# Your objective
Starting at the first line of the data, print every line up to and including the one with "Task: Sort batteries", but no pictures.
================================
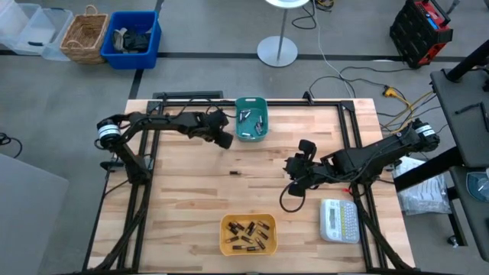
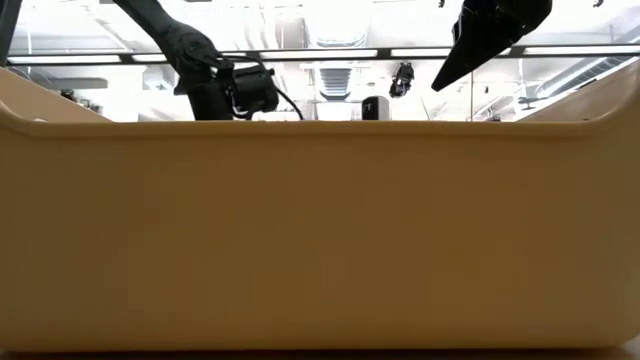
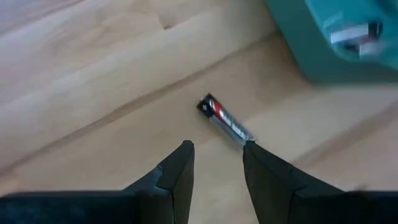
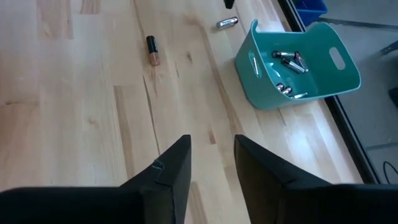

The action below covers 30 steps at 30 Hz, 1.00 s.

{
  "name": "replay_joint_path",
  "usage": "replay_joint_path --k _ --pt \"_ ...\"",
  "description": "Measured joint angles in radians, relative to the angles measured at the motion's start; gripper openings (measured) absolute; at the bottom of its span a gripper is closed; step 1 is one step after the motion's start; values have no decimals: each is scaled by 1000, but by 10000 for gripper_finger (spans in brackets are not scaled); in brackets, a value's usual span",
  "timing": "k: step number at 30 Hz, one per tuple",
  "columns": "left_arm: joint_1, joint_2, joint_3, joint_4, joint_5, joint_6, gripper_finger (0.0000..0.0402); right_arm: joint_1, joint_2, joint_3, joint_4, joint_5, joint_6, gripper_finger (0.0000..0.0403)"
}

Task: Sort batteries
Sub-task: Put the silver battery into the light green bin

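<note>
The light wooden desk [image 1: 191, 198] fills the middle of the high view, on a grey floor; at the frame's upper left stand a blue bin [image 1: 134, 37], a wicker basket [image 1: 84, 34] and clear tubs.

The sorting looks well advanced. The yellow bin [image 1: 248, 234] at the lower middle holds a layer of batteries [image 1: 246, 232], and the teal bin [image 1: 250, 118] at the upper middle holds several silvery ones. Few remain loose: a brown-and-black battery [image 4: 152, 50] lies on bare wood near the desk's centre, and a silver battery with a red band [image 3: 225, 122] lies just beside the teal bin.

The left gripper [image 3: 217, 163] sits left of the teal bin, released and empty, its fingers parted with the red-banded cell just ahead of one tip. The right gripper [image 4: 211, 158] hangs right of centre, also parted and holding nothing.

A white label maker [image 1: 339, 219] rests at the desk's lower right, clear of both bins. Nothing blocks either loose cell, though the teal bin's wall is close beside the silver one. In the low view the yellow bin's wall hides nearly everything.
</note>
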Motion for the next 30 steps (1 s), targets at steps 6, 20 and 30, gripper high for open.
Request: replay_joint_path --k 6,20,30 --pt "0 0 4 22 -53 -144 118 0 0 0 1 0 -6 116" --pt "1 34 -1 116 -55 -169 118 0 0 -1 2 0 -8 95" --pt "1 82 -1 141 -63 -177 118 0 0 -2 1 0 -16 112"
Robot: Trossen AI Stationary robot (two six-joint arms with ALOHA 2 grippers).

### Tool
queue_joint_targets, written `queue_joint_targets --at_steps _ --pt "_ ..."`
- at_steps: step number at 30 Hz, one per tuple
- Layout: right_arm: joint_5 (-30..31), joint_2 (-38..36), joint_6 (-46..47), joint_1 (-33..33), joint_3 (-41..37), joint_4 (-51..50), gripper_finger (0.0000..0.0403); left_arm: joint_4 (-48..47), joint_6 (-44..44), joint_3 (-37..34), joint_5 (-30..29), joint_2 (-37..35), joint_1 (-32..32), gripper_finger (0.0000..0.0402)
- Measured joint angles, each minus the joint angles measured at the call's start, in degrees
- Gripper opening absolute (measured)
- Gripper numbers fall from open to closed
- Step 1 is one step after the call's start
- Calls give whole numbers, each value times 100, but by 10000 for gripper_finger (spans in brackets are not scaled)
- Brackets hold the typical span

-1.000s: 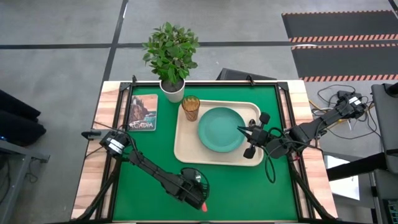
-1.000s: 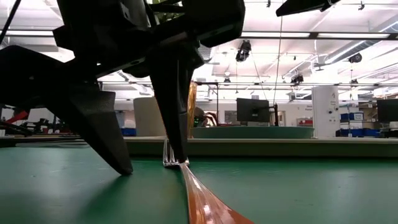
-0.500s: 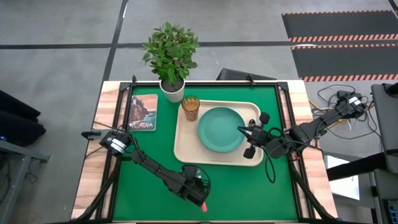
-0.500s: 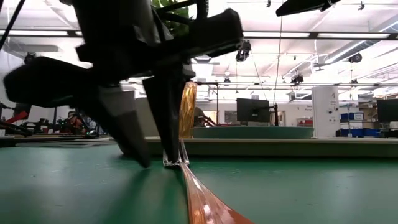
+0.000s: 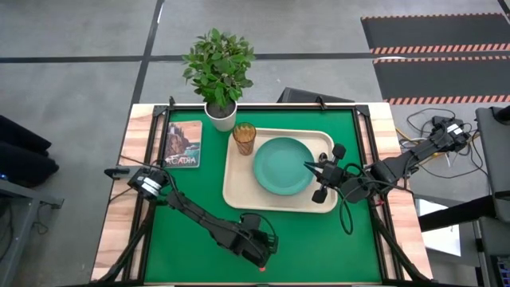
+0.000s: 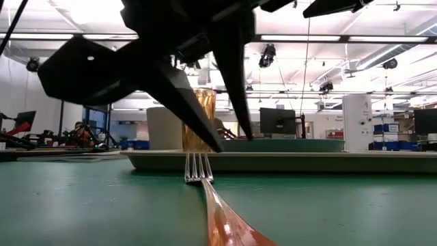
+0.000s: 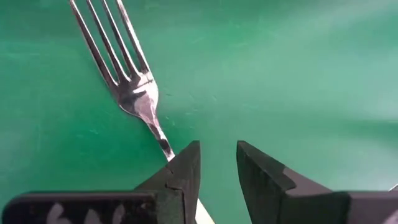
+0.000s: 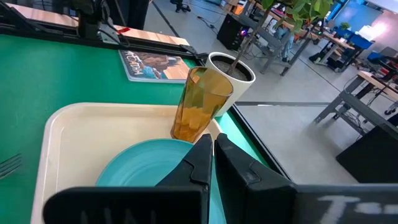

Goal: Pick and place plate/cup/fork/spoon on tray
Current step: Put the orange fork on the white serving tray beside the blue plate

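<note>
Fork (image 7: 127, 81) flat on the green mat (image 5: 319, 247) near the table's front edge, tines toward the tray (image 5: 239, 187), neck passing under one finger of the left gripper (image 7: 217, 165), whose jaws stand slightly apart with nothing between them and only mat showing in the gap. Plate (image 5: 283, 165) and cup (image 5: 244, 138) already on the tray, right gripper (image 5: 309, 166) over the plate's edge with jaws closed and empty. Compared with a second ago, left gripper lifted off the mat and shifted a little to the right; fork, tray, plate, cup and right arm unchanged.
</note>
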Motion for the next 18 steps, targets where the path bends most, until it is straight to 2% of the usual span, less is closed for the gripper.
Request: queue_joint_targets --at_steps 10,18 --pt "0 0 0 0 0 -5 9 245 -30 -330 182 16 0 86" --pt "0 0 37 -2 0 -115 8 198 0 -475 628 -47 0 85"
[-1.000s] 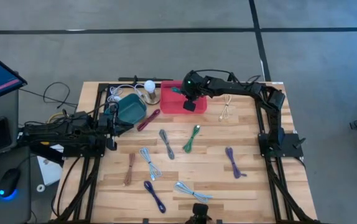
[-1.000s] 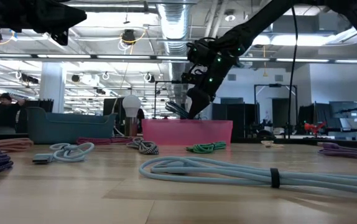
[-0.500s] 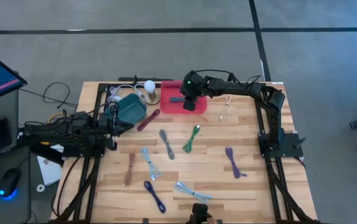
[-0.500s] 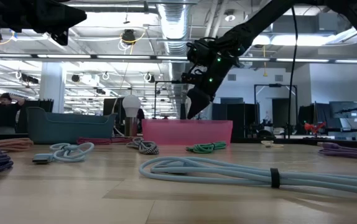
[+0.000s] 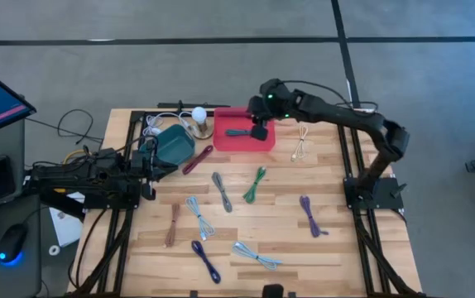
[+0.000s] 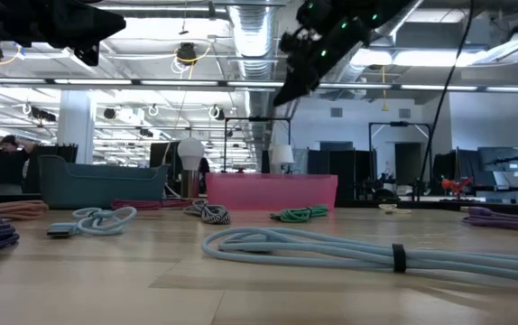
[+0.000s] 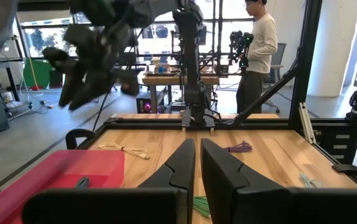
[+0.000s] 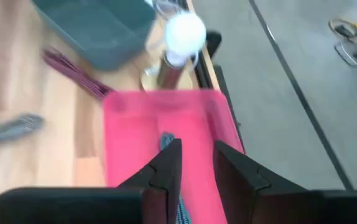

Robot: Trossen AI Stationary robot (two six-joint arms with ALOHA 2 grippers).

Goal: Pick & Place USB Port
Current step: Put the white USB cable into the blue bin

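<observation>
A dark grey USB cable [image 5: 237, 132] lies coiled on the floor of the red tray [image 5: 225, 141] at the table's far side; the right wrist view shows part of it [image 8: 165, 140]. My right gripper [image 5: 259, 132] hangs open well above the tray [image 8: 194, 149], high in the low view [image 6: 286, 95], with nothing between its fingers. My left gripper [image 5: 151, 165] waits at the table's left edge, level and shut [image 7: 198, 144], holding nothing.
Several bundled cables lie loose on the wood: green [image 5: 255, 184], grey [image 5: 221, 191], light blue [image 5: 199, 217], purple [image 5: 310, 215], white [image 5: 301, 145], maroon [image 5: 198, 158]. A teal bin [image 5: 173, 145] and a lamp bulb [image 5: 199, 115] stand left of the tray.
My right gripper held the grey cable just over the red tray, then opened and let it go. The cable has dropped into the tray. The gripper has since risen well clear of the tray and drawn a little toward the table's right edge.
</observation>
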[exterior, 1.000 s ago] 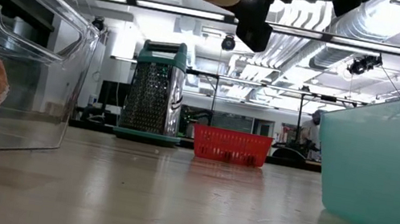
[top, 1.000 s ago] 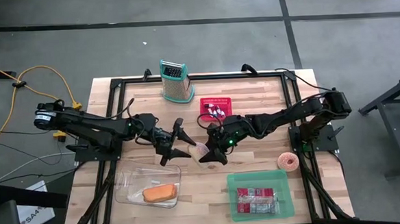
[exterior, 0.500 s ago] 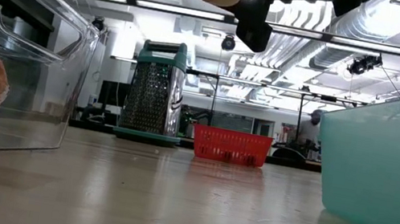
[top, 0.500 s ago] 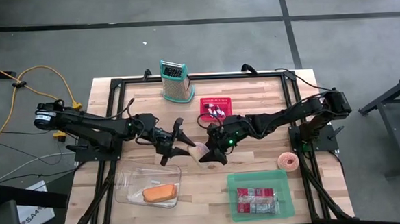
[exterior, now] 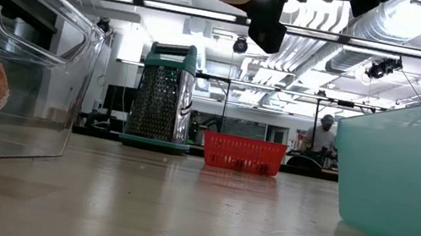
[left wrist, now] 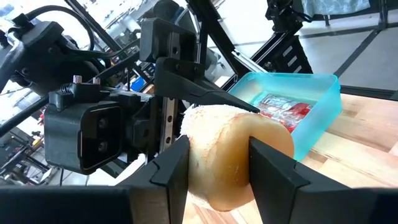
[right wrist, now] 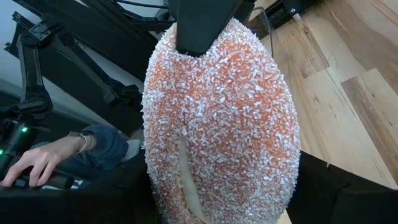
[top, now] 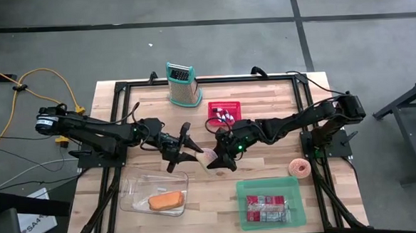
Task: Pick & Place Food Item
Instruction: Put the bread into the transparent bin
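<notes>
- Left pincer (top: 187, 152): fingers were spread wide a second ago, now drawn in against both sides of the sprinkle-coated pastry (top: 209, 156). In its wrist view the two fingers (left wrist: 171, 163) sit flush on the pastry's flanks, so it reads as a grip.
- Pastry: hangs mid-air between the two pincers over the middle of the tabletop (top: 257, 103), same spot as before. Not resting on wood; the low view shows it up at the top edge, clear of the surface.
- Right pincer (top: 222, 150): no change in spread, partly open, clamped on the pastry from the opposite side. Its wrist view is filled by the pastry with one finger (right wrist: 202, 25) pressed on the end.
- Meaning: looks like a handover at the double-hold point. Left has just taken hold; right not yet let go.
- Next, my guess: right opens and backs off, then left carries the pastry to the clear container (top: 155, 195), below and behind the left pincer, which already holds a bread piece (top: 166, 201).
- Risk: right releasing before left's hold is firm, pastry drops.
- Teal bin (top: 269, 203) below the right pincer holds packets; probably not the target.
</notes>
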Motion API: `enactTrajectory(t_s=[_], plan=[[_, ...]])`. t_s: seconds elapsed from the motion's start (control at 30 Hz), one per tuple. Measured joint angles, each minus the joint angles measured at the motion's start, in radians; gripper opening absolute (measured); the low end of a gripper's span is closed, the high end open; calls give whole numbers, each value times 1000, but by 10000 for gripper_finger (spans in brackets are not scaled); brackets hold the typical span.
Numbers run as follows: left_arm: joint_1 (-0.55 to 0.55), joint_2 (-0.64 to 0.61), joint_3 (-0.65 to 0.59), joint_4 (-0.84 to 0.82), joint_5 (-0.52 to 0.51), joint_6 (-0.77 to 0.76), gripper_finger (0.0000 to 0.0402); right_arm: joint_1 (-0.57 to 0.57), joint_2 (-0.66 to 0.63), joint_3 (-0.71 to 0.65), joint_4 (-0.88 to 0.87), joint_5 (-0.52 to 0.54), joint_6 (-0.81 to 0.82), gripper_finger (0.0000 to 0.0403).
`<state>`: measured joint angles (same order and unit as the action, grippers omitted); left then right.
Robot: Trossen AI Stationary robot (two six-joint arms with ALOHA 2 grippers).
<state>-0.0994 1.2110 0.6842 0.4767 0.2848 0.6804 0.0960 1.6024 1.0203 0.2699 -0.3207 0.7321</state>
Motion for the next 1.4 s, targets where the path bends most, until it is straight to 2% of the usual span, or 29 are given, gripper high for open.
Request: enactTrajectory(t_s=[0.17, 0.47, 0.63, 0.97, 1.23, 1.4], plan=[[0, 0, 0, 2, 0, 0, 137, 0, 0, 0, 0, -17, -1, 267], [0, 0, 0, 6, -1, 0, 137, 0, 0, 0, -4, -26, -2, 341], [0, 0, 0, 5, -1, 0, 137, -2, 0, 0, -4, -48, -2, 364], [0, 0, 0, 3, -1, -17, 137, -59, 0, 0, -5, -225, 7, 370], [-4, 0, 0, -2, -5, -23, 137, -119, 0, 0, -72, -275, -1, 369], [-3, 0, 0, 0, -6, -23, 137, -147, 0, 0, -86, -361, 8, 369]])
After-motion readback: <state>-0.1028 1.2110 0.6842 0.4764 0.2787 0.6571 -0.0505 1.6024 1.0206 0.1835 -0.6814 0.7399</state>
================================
# Written response
The action below covers 30 steps at 30 Hz, 1.00 s.

{
  "name": "replay_joint_path",
  "usage": "replay_joint_path --k _ --pt \"_ ...\"",
  "description": "Measured joint angles in radians, relative to the angles measured at the motion's start; gripper openings (measured) absolute; at the bottom of its span a gripper is closed; step 1 is one step after the motion's start; values have no decimals: each is scaled by 1000, but by 10000 for gripper_finger (spans in brackets are not scaled); in brackets, a value's usual span",
  "timing": "k: step number at 30 Hz, one per tuple",
  "columns": "left_arm: joint_1, joint_2, joint_3, joint_4, joint_5, joint_6, gripper_finger (0.0000..0.0402); right_arm: joint_1, joint_2, joint_3, joint_4, joint_5, joint_6, gripper_finger (0.0000..0.0403)"
}

Task: Sort batteries

Nothing else belongs in the answer.